While this study focuses on the web, it should be noted that other applications also require internationalisation, eg email, file transfer protocol, etc.

A short history of IDN deployment

For nearly two decades, hybrid Internationalised Domain Names have been available at the second level with ASCII Top Level Domains (for example, παράδειγμα.eu in the figure above). This situation was only satisfactory for Latin-based scripts used by most European languages, where the IDN element would commonly reflect accents, or other diacritical marks on Latin characters. For speakers of languages not based on Latin scripts (for example, Chinese, Arabic), the hybrid IDN/ASCII domains were unsatisfactory. Right-to-left scripts, such as Arabic and Hebrew created bi-directional domain names when combined with left-to-right TLD extensions, requiring users to have a familiarity with both their own language, and Latin scripts in order to navigate the Internet. As explained in the report IDNs State of Play 2011, bi-directional domain names not only require Internet users to change script when typing in a single web address, but also potentially confuse the strict hierarchy of the Domain Name System.
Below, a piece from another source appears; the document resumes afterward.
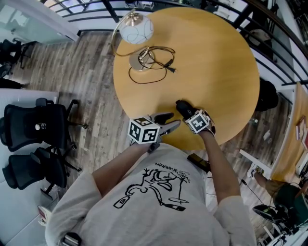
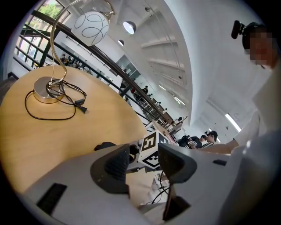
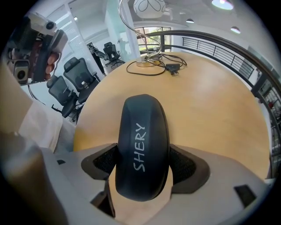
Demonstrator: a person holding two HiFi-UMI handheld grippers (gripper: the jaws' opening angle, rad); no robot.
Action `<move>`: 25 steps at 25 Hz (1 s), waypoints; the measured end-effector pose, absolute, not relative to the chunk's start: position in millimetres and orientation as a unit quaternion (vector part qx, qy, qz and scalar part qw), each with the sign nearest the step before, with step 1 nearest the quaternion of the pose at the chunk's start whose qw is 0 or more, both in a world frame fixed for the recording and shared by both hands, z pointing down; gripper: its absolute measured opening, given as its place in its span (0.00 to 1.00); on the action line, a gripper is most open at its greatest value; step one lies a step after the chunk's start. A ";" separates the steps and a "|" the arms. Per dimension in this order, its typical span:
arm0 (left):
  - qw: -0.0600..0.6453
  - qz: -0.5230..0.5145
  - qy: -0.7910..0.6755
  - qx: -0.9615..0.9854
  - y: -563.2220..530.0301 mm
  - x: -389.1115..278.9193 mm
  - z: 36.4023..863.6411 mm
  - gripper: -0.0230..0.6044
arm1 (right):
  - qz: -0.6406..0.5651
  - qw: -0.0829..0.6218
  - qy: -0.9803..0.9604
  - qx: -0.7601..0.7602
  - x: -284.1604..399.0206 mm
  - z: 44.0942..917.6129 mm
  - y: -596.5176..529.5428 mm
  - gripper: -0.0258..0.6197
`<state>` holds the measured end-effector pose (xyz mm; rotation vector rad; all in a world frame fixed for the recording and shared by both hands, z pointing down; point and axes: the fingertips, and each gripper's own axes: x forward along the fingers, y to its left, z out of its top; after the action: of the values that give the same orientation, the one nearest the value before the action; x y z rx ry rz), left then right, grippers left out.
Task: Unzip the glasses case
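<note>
The right gripper (image 3: pixel 142 166) clamps the glasses case (image 3: pixel 141 132), long axis running up-frame; the empty, released left gripper (image 1: pixel 168 122) lies just left

The glasses case (image 3: pixel 141 132) lay on the table (image 1: pixel 216 72) near its edge closest to me, lengthwise between the jaws of my right gripper (image 3: pixel 143 163), one pad against each side. My left gripper (image 1: pixel 167 122) sat just left of the case, over the same near edge, with nothing between its jaws. At the far left of the table stood the lamp (image 1: pixel 136 29), its cord (image 1: pixel 154 67) looped around the base and trailing right. Two office chairs (image 1: pixel 38 125) stood on the floor, left of the table. A railing (image 1: pixel 96 12) ran behind the table.
</note>
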<state>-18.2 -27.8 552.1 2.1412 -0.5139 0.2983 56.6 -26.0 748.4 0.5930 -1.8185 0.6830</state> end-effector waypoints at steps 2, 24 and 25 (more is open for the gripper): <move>0.443 0.121 -0.207 0.864 -26.8 -18.3 552.5 0.37 | 0.285 0.519 -0.765 0.253 56.7 744.9 -27.3 0.58; 0.344 0.135 -0.191 0.909 -40.8 21.0 507.5 0.08 | 0.275 0.165 -0.824 0.467 79.9 515.1 -52.6 0.11; 0.338 0.134 -0.193 0.911 -41.8 22.5 502.7 0.08 | 0.272 0.148 -0.825 0.473 78.6 503.7 -52.5 0.10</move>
<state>22.5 -41.8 502.7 2.3743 -0.5024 0.3482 78.6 -52.5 503.7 1.3609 -2.3713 0.7832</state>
Internet governance discussions from 2006 onwards highlighted the lack of IDNs in the root domain zone (which would enable full IDN domain names including at the top level) as a key building block towards the goal of a multilingual Internet. From 2005, there was increasing pressure on ICANN, the global coordinator of Internet domain names, to implement IDNs in the root zone.
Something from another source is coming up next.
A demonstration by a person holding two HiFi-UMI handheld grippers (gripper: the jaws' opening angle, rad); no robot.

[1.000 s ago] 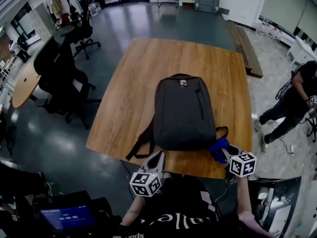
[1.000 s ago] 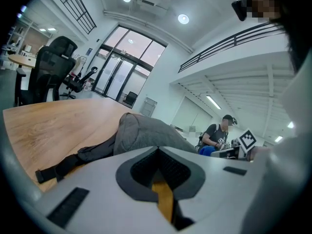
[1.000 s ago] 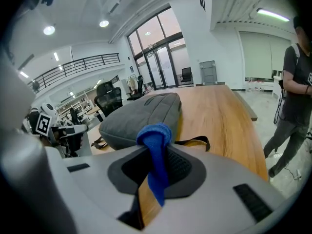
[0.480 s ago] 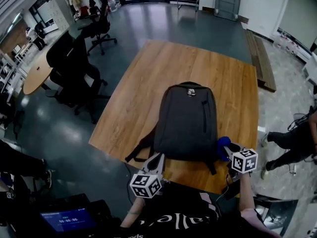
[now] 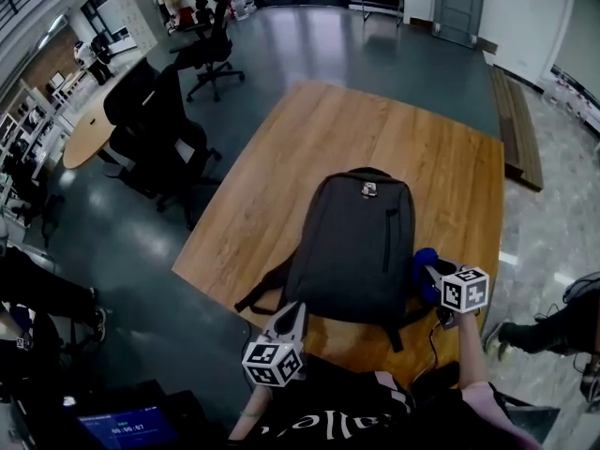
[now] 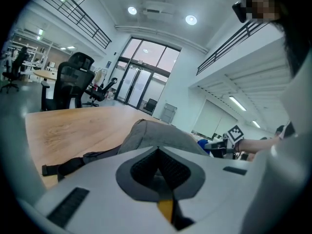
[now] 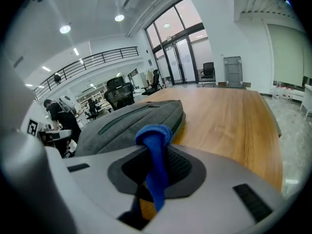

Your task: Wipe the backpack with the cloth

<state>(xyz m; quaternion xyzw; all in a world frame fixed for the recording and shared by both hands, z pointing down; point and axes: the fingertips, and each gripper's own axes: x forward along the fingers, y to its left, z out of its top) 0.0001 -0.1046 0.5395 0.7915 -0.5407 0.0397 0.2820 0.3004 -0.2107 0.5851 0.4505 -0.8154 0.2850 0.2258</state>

In the meantime, some countries created their own work-arounds. For example, China and the Republic of Korea developed keyword searches at the domain name servers for .cn and .kr. For those searching for domains within the country, the keyword system resolves the domain without the user having to type the Latin-script domain ending (TLD). In China and Egypt, browser add-ons were developed to translate a domain into another name that would be looked up on national servers, to enable Internet users to enter local character strings into browsers. However, this solution relied on users downloading a plug-in, which was not compatible with every browser. These efforts indicate the importance that policy makers and technologists have placed on internationalising domain names, and that IDNs emerged as the superior technology amongst a number of alternatives.

Following pressure from the ccTLD community, ICANN introduced a fast track process to create IDN ccTLDs in 2007-2008, describing the programme as a “top priority”. In 2010, ICANN took the historic step of approving ccTLDs in native scripts for four countries: مصر (Egypt), السعودية (Saudi Arabia), рф (Russian Federation) and امارات (United Arab Emirates). Since then, there has been a steady expansion of the number of IDN.IDN registries launched, including 한국 (Republic of Korea), قطر (Qatar), فلسطين (Palestine), الجزائر (Algeria), 香港 (Hong Kong), سورية (Syrian Arab Republic), қаз (Kazakhstan), срб (Serbia), 新加坡 and சிங்கப்பூர் (Singapore). By end of December 2018, 86 ccTLDs were offering IDNs, including 23 at the top level.

In 2012, ICANN opened applications for new gTLDs, including IDNs. More than 100 applications for IDNs were received and have led to gTLD IDNs coming onto the market from 2013 onwards. By end December 2018, nearly 450 gTLDs were offering IDNs, including more than 50 at the top level. The IDN World Report provides comprehensive data for that rollout and continues to monitor the growth of IDNs globally. The report continues to attract new partners and sources of data, and plans to add new IDN data to its growing pool of data and monitor new gTLDs as they come onto the market.